I'll update my vacuum script to skip reindexes after vacuum full for 9.0
servers and see if that makes the problem go away. Thanks for reminding
me that they are not needed. However, I suspect it is the vacuum, not the
reindex causing the problem. I'll update when I know.

If there's not a hardware problem causing those read errors, maybe a
backend is somehow ending up with a stale or invalid relcache entry.
I'm not sure exactly how that could be happening, though...

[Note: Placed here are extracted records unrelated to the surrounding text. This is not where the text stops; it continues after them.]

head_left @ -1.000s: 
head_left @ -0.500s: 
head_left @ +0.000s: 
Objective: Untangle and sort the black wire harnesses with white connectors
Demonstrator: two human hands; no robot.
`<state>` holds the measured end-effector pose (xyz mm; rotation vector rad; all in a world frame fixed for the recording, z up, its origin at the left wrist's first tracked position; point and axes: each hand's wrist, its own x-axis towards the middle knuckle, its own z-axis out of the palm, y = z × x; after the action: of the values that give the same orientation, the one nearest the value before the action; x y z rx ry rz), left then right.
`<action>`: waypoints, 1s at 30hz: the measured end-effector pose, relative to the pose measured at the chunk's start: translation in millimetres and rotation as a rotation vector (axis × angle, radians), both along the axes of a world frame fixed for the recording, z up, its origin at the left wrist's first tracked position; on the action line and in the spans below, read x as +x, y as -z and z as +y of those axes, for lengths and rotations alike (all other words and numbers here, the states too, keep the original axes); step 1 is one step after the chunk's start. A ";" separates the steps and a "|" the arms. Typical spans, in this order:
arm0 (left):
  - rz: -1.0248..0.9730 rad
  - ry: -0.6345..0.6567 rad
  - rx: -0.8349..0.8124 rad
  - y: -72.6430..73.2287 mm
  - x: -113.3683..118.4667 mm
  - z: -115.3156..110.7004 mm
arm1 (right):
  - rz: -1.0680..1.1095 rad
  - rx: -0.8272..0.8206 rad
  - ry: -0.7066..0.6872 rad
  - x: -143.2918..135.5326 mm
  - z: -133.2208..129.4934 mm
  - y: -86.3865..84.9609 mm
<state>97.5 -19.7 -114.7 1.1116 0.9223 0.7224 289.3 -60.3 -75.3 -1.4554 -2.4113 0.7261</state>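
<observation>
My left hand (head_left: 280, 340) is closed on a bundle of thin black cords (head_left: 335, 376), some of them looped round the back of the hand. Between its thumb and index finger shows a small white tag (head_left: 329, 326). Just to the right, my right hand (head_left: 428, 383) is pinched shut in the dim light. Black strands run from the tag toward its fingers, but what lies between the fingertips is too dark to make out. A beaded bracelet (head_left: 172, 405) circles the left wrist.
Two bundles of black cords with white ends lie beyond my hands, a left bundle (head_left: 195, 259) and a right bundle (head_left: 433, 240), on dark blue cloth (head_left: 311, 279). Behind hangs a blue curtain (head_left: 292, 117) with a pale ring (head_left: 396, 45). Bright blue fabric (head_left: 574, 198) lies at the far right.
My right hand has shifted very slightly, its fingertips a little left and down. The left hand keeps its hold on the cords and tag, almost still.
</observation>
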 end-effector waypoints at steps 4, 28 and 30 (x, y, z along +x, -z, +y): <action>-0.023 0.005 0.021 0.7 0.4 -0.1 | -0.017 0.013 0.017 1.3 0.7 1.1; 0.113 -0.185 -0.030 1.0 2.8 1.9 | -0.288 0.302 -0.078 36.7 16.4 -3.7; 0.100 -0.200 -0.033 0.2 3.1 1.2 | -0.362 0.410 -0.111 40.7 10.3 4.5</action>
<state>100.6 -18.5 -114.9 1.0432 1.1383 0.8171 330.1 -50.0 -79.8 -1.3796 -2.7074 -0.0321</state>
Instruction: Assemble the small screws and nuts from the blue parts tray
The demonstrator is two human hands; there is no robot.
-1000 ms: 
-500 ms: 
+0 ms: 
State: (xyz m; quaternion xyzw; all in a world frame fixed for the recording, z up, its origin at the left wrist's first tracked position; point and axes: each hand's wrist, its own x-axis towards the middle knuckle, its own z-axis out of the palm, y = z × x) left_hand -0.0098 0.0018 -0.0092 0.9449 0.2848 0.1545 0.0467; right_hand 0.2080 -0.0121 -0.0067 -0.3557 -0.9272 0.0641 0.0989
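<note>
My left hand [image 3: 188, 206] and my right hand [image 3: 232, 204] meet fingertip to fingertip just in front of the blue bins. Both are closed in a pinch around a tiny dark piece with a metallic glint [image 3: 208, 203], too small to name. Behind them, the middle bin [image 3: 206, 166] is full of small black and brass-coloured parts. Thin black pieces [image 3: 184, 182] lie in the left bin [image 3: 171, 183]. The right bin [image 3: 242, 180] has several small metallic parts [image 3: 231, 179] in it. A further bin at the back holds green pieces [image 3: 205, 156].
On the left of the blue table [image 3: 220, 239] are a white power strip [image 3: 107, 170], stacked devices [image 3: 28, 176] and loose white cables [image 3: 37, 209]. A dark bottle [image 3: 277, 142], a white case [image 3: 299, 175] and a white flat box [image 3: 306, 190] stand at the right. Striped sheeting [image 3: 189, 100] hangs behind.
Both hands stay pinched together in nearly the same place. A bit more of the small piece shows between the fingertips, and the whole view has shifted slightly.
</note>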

It does not appear to be a hardware problem. I also suspect it is a stale
relcache.

-dg

--
David Gould daveg@sonic.net 510 536 1443 510 282 0869
If simplicity worked, the world would be overrun with insects.

Tom Lane

tgl@sss.pgh.pa.us

almost 15 years ago

In reply to: daveg (#5)

Re: error: could not find pg_class tuple for index 2662

daveg <daveg@sonic.net> writes:

On Thu, Jul 28, 2011 at 07:45:01PM -0400, Robert Haas wrote:

Ah, OK, sorry. Well, in 9.0, VACUUM FULL is basically CLUSTER, which
means that a REINDEX is happening as part of the same operation. In
9.0, there's no point in doing VACUUM FULL immediately followed by
REINDEX. My guess is that this is happening either right around the
time the VACUUM FULL commits or right around the time the REINDEX
commits. It'd be helpful to know which, if you can figure it out.

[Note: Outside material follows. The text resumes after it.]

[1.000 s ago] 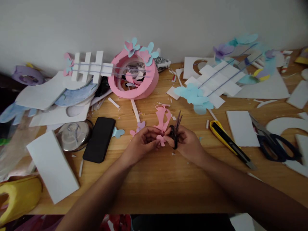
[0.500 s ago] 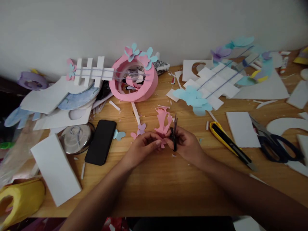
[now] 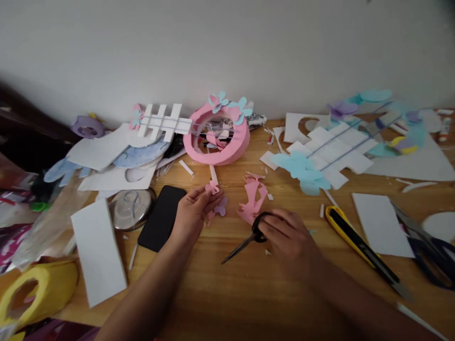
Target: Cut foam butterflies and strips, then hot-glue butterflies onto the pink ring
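Observation:
Between the fingertips of my left hand point(image 3: 195, 208) is a small pink paper cutout point(image 3: 212, 187), just above a purple paper butterfly point(image 3: 221, 206) on the table. Black-handled scissors point(image 3: 245, 246) are in my right hand point(image 3: 289, 234), their blades closed and pointing left toward me. A torn-looking pink paper scrap point(image 3: 253, 196) lies beside the scissor handles, partly behind them. Beyond it stands a pink ring with strings and a white slatted neck point(image 3: 240, 151), decorated with pink and blue butterflies.
A black phone point(image 3: 161, 218) and a round metal tin point(image 3: 131, 209) lie left. On the right are a yellow cutter point(image 3: 350, 237), a white card point(image 3: 382, 225) and large scissors point(image 3: 432, 255). A yellow ring point(image 3: 46, 289) sits front left.
My left hand has moved left with the small pink cutout, away from the larger pink scrap. My right hand has swung the scissors down and left. The view has shifted.

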`<action>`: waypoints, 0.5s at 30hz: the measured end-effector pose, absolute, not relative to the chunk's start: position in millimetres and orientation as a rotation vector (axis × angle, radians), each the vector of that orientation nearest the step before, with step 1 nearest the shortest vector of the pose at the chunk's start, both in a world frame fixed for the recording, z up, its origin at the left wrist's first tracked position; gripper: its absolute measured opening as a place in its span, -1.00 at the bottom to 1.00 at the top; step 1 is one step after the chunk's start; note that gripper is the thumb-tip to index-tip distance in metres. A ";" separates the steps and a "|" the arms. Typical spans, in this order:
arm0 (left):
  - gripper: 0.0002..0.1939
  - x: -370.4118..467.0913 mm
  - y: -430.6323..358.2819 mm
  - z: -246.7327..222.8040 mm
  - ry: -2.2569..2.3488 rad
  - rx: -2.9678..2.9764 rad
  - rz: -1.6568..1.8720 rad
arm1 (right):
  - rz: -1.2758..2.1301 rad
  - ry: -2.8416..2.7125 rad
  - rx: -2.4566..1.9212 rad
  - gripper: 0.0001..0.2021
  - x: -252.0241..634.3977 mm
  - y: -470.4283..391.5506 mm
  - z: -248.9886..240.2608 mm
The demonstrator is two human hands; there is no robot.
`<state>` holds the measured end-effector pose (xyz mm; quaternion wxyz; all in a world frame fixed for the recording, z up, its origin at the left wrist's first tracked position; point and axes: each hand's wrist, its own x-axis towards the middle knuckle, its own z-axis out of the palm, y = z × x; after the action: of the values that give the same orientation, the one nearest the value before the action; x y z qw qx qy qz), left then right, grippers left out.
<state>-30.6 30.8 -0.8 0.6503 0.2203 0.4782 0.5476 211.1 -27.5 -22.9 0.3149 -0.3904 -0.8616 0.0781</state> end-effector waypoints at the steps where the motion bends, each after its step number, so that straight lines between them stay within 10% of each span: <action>1: -0.70 -31.5 31.9 -2.0 1.086 0.483 1.258 | 0.100 -2.315 -1.084 -0.68 211.9 -28.7 -23.1; 15: -0.83 -31.5 33.7 2.1 1.087 0.354 1.323 | -0.158 -2.194 -1.355 -0.94 221.0 -30.1 -3.0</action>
<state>-31.5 33.7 2.1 0.6417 0.1552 0.4767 0.5804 221.0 -30.1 -3.0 0.2752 -0.5042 -0.8165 -0.0587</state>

I'll update my vacuum script to skip reindexes after vacuum full for 9.0
servers and see if that makes the problem go away.

The thing that was bizarre about the one instance in the buildfarm was
that the error was persistent, ie, once a session had failed all its
subsequent attempts to access pg_class failed too. I gather from Dave's
description that it's working that way for him too. I can think of ways
that there might be a transient race condition against a REINDEX, but
it's very unclear why the failure would persist across multiple
attempts. The best idea I can come up with is that the session has
somehow cached a wrong commit status for the reindexing transaction,
causing it to believe that both old and new copies of the index's
pg_class row are dead ... but how could that happen? The underlying
state in the catalog is not wrong, because no concurrent sessions are
upset (at least not in the buildfarm case ... Dave, do you see more than
one session doing this at a time?).

regards, tom lane

Robert Haas

robertmhaas@gmail.com

almost 15 years ago

In reply to: Tom Lane (#6)

Re: error: could not find pg_class tuple for index 2662

On Fri, Jul 29, 2011 at 9:55 AM, Tom Lane <tgl@sss.pgh.pa.us> wrote:

daveg <daveg@sonic.net> writes:

On Thu, Jul 28, 2011 at 07:45:01PM -0400, Robert Haas wrote:

Ah, OK, sorry. Well, in 9.0, VACUUM FULL is basically CLUSTER, which
means that a REINDEX is happening as part of the same operation. In
9.0, there's no point in doing VACUUM FULL immediately followed by
REINDEX. My guess is that this is happening either right around the
time the VACUUM FULL commits or right around the time the REINDEX
commits. It'd be helpful to know which, if you can figure it out.

I'll update my vacuum script to skip reindexes after vacuum full for 9.0
servers and see if that makes the problem go away.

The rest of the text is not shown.